Tulabut: Small but big

LITTLE as it may seem but this town is big in a lot of things.

Sto. Tomas, Pampanga is not a dot on the province's map nor it is a dwarf when compared to neighbor San Fernando, the capital and highly-urbanized premier city.

With only 22 square kilometers of land area, this town is big in a lot of aspects. For one, its cottage industries are entirely unique to its self - caskets, poultry and eggs, and pottery. You can never find these altogether thriving in any other town but only in this under-rated but growing 4th class municipality.

Just how big are these livelihood sources? Well, for one -- the casket making -- make up for the Central Luzon's (yes, that's right not only the province but the entire region) need for the unwanted and often-considered unsightly product for the dead.

But caskets, no matter how morbid they are, are sourced almost exclusively here with 70 percent of the total supply coming from here. To give you a clearer picture: about 300 families are into casket making, each producing about 80 caskets a month. That's about 24,000 in total every month.

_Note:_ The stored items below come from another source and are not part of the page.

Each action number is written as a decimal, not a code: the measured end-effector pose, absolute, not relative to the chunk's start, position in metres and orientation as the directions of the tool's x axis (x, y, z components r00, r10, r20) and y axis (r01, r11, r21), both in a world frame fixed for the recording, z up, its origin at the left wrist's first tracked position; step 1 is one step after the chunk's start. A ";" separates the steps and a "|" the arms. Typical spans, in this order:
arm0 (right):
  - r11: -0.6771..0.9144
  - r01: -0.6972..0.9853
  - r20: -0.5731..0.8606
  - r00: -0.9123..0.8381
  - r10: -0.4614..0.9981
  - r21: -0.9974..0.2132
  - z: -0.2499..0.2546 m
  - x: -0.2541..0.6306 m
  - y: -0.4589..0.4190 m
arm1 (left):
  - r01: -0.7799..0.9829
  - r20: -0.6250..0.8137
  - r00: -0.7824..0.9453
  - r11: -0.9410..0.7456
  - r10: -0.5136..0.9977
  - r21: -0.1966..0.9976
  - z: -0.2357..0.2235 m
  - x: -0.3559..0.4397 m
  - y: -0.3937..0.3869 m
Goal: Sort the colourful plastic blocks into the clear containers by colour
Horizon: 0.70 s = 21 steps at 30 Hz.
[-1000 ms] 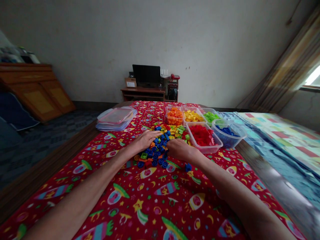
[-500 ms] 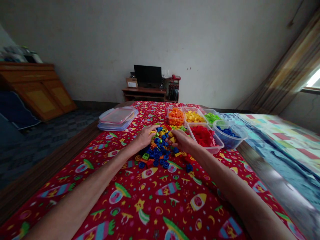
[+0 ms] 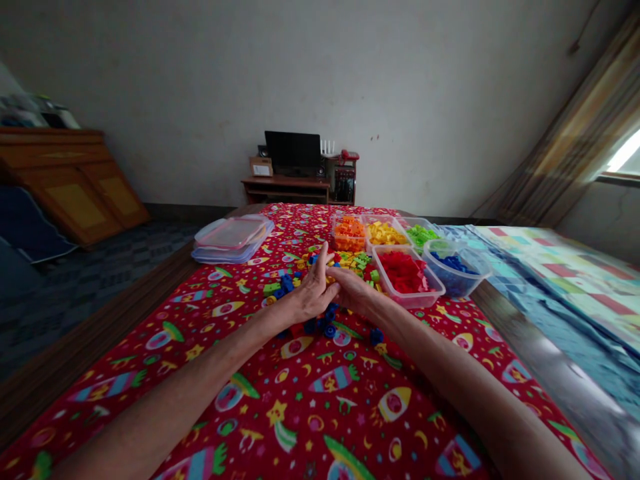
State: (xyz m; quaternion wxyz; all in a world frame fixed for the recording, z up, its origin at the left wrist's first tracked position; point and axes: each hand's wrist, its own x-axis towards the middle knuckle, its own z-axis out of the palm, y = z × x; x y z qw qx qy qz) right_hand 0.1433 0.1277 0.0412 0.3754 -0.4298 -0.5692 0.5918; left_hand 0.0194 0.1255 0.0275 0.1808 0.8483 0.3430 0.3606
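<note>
My left hand (image 3: 313, 292) is over the pile of toy bricks (image 3: 287, 283), its fingers stretched up and forward and its thumb apart, pointing right. Against its palm side, my right hand (image 3: 353, 288) reaches in from the right with fingers bent together. The right fingertips are partly hidden by the left hand, so what they hold cannot be made out. Loose blue, yellow, green, red and orange bricks lie around and under both hands. A single blue brick (image 3: 377, 335) sits apart, below my right wrist.
Right of the pile stand clear tubs of sorted bricks: orange (image 3: 349, 243), yellow (image 3: 385, 248), green (image 3: 423, 236), red (image 3: 413, 301) and blue (image 3: 459, 285). Stacked plastic lids (image 3: 233, 237) lie at the left edge of the red patterned tablecloth (image 3: 320, 413).
Half a second ago the hands were apart, with yellow bricks at their fingers. My left hand has since moved right and the two hands now meet over the pile.
</note>
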 end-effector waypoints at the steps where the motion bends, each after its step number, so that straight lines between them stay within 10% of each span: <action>1: -0.124 -0.019 -0.110 -0.350 0.930 -0.992 0.042 0.144 0.127 | 0.446 0.488 0.505 -0.699 0.712 0.559 0.027 0.018 0.126; 10: -0.067 -0.195 -0.034 -0.171 0.985 -0.978 0.089 0.205 0.152 | 0.616 0.520 0.401 -0.642 0.754 0.456 0.037 -0.016 0.160; 21: -0.004 0.460 0.173 0.341 0.924 -0.888 0.131 0.276 0.258 | 0.769 0.456 0.378 -0.548 0.806 0.330 0.015 -0.057 0.197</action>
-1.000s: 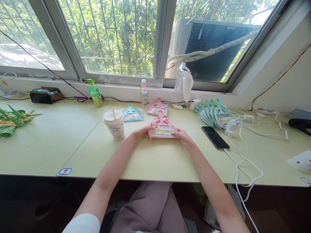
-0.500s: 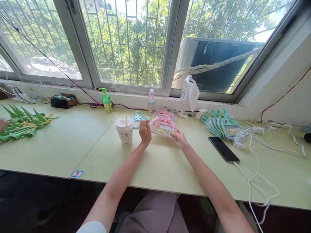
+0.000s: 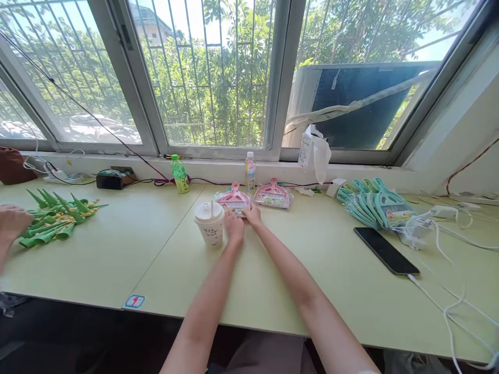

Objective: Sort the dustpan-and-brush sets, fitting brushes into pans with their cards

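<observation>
A pink dustpan and brush set in clear wrapping lies on the table behind the white paper cup. My left hand grips its near edge, fingers bent and partly hidden beside the cup. At the near right corner of the same set is my right hand, its fingers closed on the wrapping. A trace of blue shows behind the pink handle, and most of whatever is beneath is covered. A second pink dustpan set lies a little to the right, apart from both hands.
Several green dustpan sets lean together at the right, behind a black phone with a white cable. A green-capped bottle and a clear bottle stand near the sill. At left, another person's hand is beside green cone-shaped pieces.
The pink set has moved left, over where the blue set lay, and away from the other pink set. My right hand has gone left with it; my left hand has lowered onto its edge.
</observation>
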The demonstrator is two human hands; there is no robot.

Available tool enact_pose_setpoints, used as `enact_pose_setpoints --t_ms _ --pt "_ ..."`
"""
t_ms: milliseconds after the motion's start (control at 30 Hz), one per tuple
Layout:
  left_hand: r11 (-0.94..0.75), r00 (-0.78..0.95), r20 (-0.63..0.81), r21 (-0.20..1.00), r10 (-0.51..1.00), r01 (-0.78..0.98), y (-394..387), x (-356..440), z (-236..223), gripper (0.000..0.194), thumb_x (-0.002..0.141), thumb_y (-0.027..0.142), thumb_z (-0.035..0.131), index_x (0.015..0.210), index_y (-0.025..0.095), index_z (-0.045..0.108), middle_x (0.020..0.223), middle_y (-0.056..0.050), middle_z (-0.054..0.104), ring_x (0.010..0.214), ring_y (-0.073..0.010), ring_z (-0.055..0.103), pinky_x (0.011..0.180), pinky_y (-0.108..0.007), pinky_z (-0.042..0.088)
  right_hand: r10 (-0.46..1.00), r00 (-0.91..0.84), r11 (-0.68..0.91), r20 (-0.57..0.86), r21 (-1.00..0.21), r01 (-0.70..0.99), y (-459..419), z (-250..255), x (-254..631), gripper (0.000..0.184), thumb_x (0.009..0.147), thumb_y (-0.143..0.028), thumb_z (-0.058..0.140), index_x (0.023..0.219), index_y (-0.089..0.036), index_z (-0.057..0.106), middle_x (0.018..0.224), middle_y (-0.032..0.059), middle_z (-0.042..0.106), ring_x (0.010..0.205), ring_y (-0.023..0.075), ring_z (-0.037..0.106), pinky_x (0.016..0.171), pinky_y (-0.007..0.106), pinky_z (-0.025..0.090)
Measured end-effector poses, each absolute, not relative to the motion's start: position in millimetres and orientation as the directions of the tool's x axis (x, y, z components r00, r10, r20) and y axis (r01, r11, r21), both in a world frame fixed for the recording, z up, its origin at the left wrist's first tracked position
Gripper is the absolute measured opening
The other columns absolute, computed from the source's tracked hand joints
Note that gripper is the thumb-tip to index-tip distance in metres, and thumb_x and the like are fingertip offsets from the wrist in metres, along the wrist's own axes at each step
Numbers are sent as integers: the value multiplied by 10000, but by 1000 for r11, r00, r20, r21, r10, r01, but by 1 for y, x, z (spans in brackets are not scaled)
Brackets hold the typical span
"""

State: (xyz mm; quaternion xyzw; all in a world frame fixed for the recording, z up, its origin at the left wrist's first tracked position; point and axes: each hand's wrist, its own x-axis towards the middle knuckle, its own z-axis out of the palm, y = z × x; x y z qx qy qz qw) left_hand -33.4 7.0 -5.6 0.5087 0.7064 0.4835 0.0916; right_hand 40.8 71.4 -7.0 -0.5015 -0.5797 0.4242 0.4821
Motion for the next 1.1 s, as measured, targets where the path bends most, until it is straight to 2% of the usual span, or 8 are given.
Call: enact_pose_setpoints --t_ms 100,200,300,400,500,667,900,1100 --pt "41 -419 366 711 831 702 16 -40 -14 428 776 91 411 1198 98 477 1316 -199 461 1274 -317 363 1067 -465 230 987 -18 159 161 -945 287 80 -2 43 275 672 -321 660 915 -193 648 986 85 646 1027 258 540 918 399 416" --pt "72 -320 378 542 869 837 20 -41 -22 456 801 144 427 1252 106 490 1374 -173 443 1275 -309 367 1077 -455 233 919 124 269 375 -825 497 90 5 69 396 705 -368 644 1045 -166 625 1242 160 513 1184 301 424 973 441 361" --pt "116 -284 371 414 884 903 20 -40 -27 479 820 169 421 1292 124 492 1411 -155 421 1276 -304 374 1075 -462 245 740 359 238 569 -720 652 104 5 117 402 803 -376 527 1152 -181 571 1325 183 418 1253 326 327 973 525 320" --pt "144 -292 374 376 881 915 21 -40 -28 491 831 188 420 1315 140 484 1422 -144 413 1280 -295 378 1071 -460 261 726 521 32 449 -779 626 117 -5 169 391 827 -424 467 1082 -152 587 1230 230 472 1217 348 347 935 580 322" --pt "150 -300 369 385 879 911 21 -39 -27 497 837 197 420 1327 136 473 1429 -153 403 1291 -296 368 1066 -467 267 797 507 -89 328 -766 636 125 -17 200 361 793 -477 505 924 -167 637 1139 217 544 1165 348 403 928 571 327" --pt "149 -294 367 375 882 915 23 -38 -27 510 832 193 430 1336 119 459 1428 -160 401 1287 -302 365 1059 -462 272 840 447 -85 309 -738 670 133 -19 201 324 757 -460 563 894 -180 650 1012 177 626 1078 326 495 910 552 339" --pt "144 -291 382 369 877 918 20 -38 -28 512 831 201 427 1336 123 459 1425 -160 404 1276 -294 377 1030 -436 317 829 462 -91 314 -739 667 132 -11 199 271 798 -394 490 837 -179 650 1054 211 606 1143 359 445 897 619 314" --pt "132 -287 397 373 872 919 21 -38 -31 507 820 201 426 1316 105 469 1415 -177 407 1276 -300 377 1027 -440 323 861 360 25 360 -736 677 121 -2 233 180 795 -307 489 853 -172 591 885 166 635 906 288 583 793 443 456"
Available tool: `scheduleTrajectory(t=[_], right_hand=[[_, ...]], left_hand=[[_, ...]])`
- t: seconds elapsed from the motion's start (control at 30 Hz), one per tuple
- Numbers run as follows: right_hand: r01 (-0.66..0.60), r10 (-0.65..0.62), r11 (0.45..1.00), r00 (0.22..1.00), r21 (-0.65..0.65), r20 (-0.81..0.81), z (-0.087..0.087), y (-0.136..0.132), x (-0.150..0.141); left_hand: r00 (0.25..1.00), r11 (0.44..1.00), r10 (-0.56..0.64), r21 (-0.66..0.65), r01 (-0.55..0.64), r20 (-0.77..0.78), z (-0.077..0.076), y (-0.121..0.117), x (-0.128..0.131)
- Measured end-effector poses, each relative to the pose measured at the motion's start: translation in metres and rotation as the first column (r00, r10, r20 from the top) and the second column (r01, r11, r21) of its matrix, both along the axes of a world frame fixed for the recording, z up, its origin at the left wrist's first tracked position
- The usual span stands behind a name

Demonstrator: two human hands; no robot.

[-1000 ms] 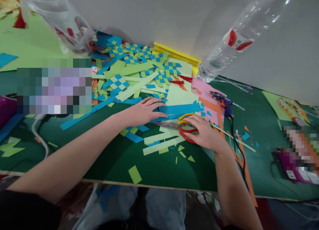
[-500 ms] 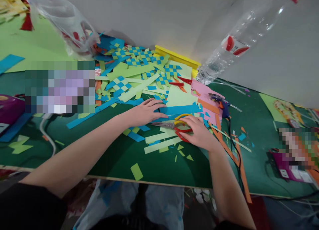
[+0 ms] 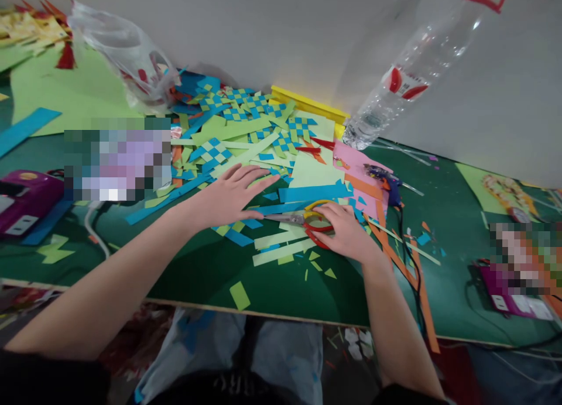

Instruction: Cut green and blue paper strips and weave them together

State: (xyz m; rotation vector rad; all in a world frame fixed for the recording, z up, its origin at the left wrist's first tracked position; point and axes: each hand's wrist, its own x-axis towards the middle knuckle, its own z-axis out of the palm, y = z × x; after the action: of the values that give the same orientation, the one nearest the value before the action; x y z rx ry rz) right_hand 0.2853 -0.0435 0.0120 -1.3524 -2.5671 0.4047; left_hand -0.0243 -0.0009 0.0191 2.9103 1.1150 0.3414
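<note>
Scissors [image 3: 297, 218] sit in the right hand [image 3: 345, 232], left hand [image 3: 228, 195] spread, room toward the table edge [image 3: 272, 315].

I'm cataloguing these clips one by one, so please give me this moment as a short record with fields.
Surface: green table
Left hand: fingers spread, near blue strips; contact unclear
Right hand: holding scissors by the yellow-and-red handles
Scissor blades: pointing toward the left hand
Beyond the hands: blue-and-green checkered pieces in a pile
Back left: plastic bag
Back right: clear bottle with a red-and-white label
</note>
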Motion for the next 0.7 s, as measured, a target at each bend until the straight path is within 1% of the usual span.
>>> scheduleTrajectory(t=[0.13,0.27,0.37,0.43,0.5,0.53,0.6,0.7], right_hand=[[-0.004,0.004,1.0,1.0,0.005,-0.011,0.0,0.0,0.0],[-0.004,0.004,1.0,1.0,0.011,-0.013,0.0,-0.001,0.0],[0.006,-0.006,1.0,1.0,0.017,-0.008,-0.002,-0.001,0.001],[0.009,-0.009,1.0,1.0,0.019,-0.003,-0.003,-0.001,0.001],[0.006,-0.006,1.0,1.0,0.023,0.0,-0.003,0.0,0.002],[0.004,-0.004,1.0,1.0,0.024,-0.001,-0.003,0.0,0.002],[0.001,-0.001,1.0,1.0,0.024,-0.005,-0.003,0.0,0.001],[0.0,0.0,1.0,1.0,0.011,-0.011,-0.001,-0.001,0.0]], left_hand=[[0.998,0.998,0.057,-0.014,-0.057,-0.037,-0.012,-0.016,-0.02],[0.995,0.995,0.097,-0.033,-0.098,-0.033,-0.02,-0.023,-0.035],[0.994,0.993,0.105,-0.059,-0.106,-0.015,-0.019,-0.022,-0.047],[0.99,0.986,0.136,-0.09,-0.139,-0.042,-0.015,-0.02,-0.052],[0.988,0.984,0.134,-0.108,-0.142,-0.076,-0.009,-0.018,-0.051],[0.992,0.989,0.111,-0.095,-0.117,-0.067,-0.006,-0.017,-0.047],[1.0,0.997,0.019,-0.068,-0.021,-0.021,-0.002,-0.014,-0.035],[0.992,0.992,-0.125,-0.015,0.126,0.005,-0.002,-0.005,-0.011]])
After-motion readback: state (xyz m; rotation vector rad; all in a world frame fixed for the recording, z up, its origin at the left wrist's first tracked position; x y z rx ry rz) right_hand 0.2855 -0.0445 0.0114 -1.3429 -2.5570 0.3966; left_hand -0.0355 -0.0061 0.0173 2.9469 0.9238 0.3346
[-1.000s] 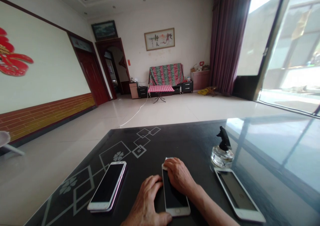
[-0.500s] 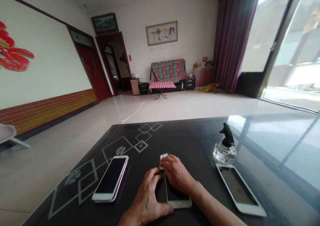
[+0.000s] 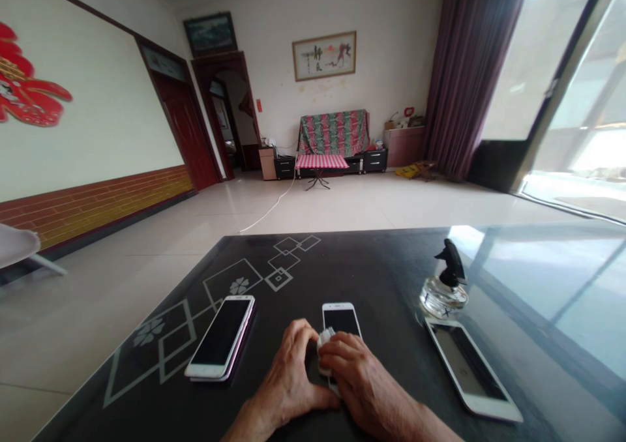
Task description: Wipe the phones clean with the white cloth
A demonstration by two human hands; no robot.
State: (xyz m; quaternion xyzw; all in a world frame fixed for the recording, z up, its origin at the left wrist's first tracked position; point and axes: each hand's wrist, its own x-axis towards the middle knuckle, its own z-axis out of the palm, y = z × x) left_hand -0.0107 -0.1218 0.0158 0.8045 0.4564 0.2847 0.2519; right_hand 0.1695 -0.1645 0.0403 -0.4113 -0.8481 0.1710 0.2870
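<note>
Three white phones lie face up on a glossy black table (image 3: 372,266). My right hand (image 3: 359,380) is closed on a small white pad (image 3: 325,339) and presses it on the lower screen of the middle phone (image 3: 341,320). My left hand (image 3: 288,380) rests flat beside that phone's left edge, its thumb against the phone's lower end. The left phone (image 3: 222,338) and the right phone (image 3: 464,367) lie untouched on either side.
A small round glass bottle with a black spray top (image 3: 444,289) stands just beyond the right phone. The table's near left corner carries a white diamond pattern (image 3: 215,298). Beyond lies tiled floor with a white cable (image 3: 268,210), and a covered sofa at the far wall.
My right hand has drawn the white pad from the middle phone's top end down toward me, uncovering the upper screen. The camera has tilted slightly.
</note>
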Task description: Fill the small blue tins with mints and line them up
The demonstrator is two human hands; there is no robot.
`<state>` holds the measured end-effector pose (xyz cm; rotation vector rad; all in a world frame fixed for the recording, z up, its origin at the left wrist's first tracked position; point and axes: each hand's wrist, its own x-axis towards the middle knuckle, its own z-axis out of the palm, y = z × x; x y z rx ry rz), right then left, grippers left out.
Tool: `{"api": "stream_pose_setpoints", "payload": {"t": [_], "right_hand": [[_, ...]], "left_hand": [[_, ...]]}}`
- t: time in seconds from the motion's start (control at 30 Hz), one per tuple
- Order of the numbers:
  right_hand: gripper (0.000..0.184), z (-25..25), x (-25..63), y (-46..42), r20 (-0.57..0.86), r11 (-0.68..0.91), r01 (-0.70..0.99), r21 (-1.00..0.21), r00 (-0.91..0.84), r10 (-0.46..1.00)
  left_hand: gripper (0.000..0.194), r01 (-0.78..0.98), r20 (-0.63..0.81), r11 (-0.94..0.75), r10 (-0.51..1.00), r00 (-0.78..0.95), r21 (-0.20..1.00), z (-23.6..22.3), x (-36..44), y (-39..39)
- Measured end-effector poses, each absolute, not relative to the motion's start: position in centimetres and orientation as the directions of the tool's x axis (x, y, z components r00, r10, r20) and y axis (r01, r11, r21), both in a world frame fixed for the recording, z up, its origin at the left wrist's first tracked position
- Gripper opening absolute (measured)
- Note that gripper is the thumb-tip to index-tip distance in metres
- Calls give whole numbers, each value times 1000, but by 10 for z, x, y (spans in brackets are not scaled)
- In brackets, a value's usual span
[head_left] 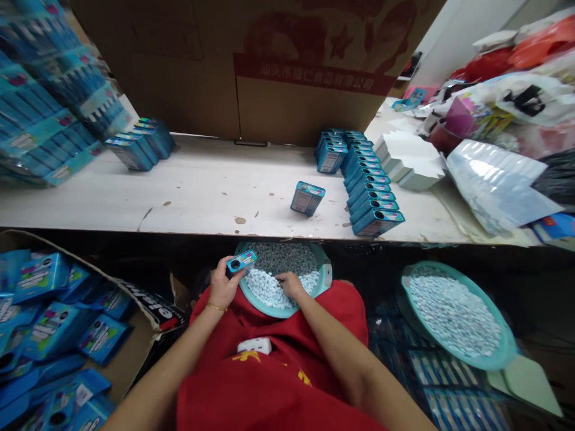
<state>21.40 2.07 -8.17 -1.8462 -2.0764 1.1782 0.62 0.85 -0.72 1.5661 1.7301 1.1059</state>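
Note:
My left hand is closed around a small blue carton, its printed end with a dark round hole facing up. It holds the carton over the left rim of a turquoise basin in my lap. The basin is full of small pale pellets, partly in shadow. My right hand reaches into the pellets with its fingers bunched; what they grip is too small to make out. On the white table, one blue carton stands alone beside a row of similar cartons.
A cardboard box stands at the table's back. Wrapped carton stacks are at left, white card stacks at right. An open box of blue cartons lies lower left. Another pellet-filled basin sits lower right.

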Motion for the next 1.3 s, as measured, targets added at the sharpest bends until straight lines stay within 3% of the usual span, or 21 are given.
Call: {"api": "stream_pose_setpoints", "payload": {"t": [0.17, 0.4, 0.5, 0.6, 0.7, 0.77, 0.93, 1.3], "right_hand": [[41, -67, 243, 24, -385, -132, 627, -768, -287, 877], [43, 20, 269, 30, -317, -87, 554, -828, -336, 887], [40, 60, 261, 35, -268, 94, 708, -700, -382, 884], [35, 91, 242, 36, -301, 246, 880, -406, -383, 873], [31, 112, 218, 33, -350, 326, 934, -148, -358, 866], [30, 121, 204, 30, -338, 380, 922, -74, -381, 860], [30, 132, 198, 25, -316, 444, 895, -40, -432, 844], [43, 102, 245, 15, -367, 303, 945, -123, -327, 871]], "left_hand": [[39, 520, 122, 0, 972, -202, 854, -5, 3, 10], [34, 568, 158, -77, 983, -95, 820, -14, 17, 16], [32, 591, 185, -140, 983, -15, 794, -17, 28, 16], [33, 619, 207, -180, 978, 29, 764, -19, 36, 14], [34, 644, 210, -199, 976, 61, 738, -20, 38, 11], [34, 648, 209, -206, 975, 74, 733, -21, 39, 10], [34, 626, 203, -202, 977, 70, 754, -23, 36, 11], [36, 497, 164, -176, 984, 67, 850, -34, 42, 16]]}}
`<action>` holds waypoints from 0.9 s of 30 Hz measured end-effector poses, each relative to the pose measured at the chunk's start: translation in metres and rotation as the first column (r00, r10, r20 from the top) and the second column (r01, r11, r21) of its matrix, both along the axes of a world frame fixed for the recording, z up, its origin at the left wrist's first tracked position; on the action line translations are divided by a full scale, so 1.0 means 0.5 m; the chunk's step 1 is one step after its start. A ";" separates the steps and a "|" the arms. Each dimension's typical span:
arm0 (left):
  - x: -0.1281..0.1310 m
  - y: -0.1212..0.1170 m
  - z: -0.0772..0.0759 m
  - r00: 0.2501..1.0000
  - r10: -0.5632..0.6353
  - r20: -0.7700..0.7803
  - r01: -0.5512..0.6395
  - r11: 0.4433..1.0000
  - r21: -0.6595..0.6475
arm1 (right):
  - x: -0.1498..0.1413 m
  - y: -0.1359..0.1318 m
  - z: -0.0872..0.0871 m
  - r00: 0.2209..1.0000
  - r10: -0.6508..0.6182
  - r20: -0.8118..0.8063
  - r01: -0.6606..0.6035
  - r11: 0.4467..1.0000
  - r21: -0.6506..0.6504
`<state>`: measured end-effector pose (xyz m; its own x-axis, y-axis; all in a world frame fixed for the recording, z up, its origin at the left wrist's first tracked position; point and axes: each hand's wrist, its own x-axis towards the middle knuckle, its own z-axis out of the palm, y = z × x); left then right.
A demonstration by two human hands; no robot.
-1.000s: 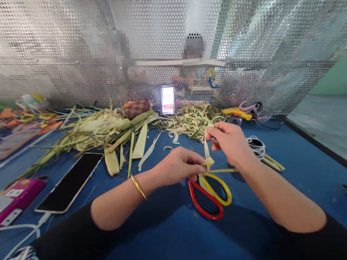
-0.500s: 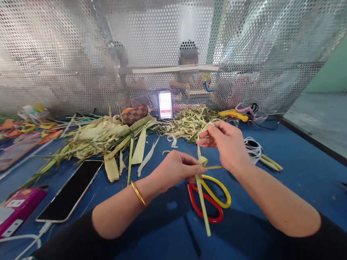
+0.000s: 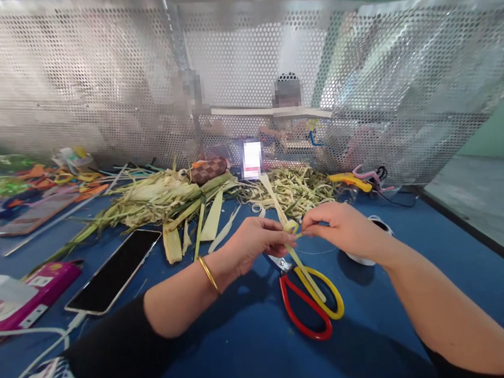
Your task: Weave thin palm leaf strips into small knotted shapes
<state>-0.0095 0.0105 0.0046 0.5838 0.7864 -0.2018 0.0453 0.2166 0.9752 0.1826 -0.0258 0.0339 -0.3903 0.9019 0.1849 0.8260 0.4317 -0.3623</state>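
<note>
My left hand (image 3: 260, 239), with a gold bangle at the wrist, pinches a pale green strip of plant leaf (image 3: 303, 267) where it is looped or knotted. One end of the strip stands up toward the back; the other slants down over the scissors. My right hand (image 3: 337, 225) is closed at the fingertips on a short thin end of the strip beside the loop. Below both hands, scissors (image 3: 306, 308) with one red and one yellow handle lie on the blue table; my left hand hides part of their blades.
A heap of leaf husks (image 3: 147, 201) and a pile of shredded strips (image 3: 305, 187) lie at the back, before a perforated metal screen (image 3: 240, 49). On the left are a dark phone (image 3: 115, 271) and a magenta power strip (image 3: 40, 293). White cord (image 3: 376, 225) is near my right wrist.
My right hand has come down from the strip's upper end to the short end beside the loop. The strip's lower end has swung right, and the camera view has shifted slightly.
</note>
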 end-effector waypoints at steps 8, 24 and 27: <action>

Just how big this small town's produce are you asked once again? It's as huge as serving as being one of the chief reasons why residents have food on their tables, clothes on their backs, shelter on their roofs. That is just the abhorred casket making. As to other industries? I tell you that the figures are handsome that they are good for the sustenance of more than 37,000 people here.

With these products unique to this town, I wonder no more why Mayor Joselito Naguit is pushing for an adoption of certain products for each of the seven villages in his municipality. If the national government has its OTOP (One Town, One Product), Naguit envisions a similar One Barangay, One Product. This is an idea that could very well make the town thrive even more in its socio-economic standing.

When successful, Sto. Tomas could even be better off than other Pampanga towns that largely depend on spillover effects from major investment destinations like Clark and Subic.

Mayor Naguit himself is no little man in creating socio-economic opportunities. As a businessman that once engaged in pottery, he has that entrepreneurial savvy and leadership. His meteoric rise to mayorship in just a matter of eight years could attest to that.

The mayor's no non-sense ideas coupled by what he has accomplished in his first term gave him a fresh mandate last May - overwhelmingly at that -- with almost a seemingly inexistent opposition in the results of the mayoral elections. He won by about 13,000 votes over his closest rival.

In his first term, Naguit wasted no time in seeking to build (literally and physically at that) a better town. New and rehabilitated roads implemented in his first term reached about 15 kilometers in length. All of those vital links in all seven barangays.

There were also new school buildings and classrooms that were built through the funds of the town as well as from benefactors and donors. Various social services, health, environment and agriculture projects were also implemented.

Among them are the distribution of 3,500 Philhealth Cards for indigents, scholarships, maintenance of birthing station, regulated garbage collection, street lights, distribution of fingerlings and palay seeds, the list goes on.

Oh not only the usual do-goodies, Mayor Naguit went a little farther than what ordinary local chief executives would do. He upped the stotomaspampanga.com website and a municipal wi-fi provision -- two cyber undertaking that connects the town to the rest of the world at the touch of a finger. Rarely do other mayors get to explore and maximize the power of the web.

Mayor Naguit knows the importance of cyber corridor too well.

He did not only bring the town to the world via Cyber connection. He also brought the Philippine President (Gloria Arroyo) to this municipality - the first one to do so in the town's 58 years (history has it that Sto. Tomas was detached from nearby Minalin town 212 years ago).

Not to forget, of course, is the town's cultural renaissance through the recent holding of Sabuaga festival - a new flower-scattering festivity. Sto Tomas is also known for its Sampaguitas lest I forget.

As he has gotten a new mandate, Naguit has under his sleeves sensible plans and programs. Already, he has inaugurated the first Sto. Tomas Evacuation and Multi Purpose Hall, acquired new mobile patrol cars for the local police, opened the Northville 12 early Childhood Care Development and Health Center and granted scholarship for 700 high school students.

He is pursuing the rehabilitation of that Compac Building along Macarthur Highway at the entry point to Sto. Tomas that houses court rooms, police station and other government offices. Already, he has sought and gotten support of Governor Lilia Pineda as well as Senator Francis Pangilinan whose lineage could be traced to Sto. Tomas. See, the mayor does not only spend personal resources in helping build vital facilities. He is well networked too with people who could help.

With all that he has done and would be doing, Mayor Naguit appears headed to break a myth in this town's historic past that no mayor had been given three consecutive terms. He could prove doomsayers wrong soon.

I am no believer of jinx and bad strings here but what I believe is that good men -politicos or not - are sent aloft in pedestals and power with their sheer hard work, commitment and determination.

Mayor Naguit is headed for that place, rightfully.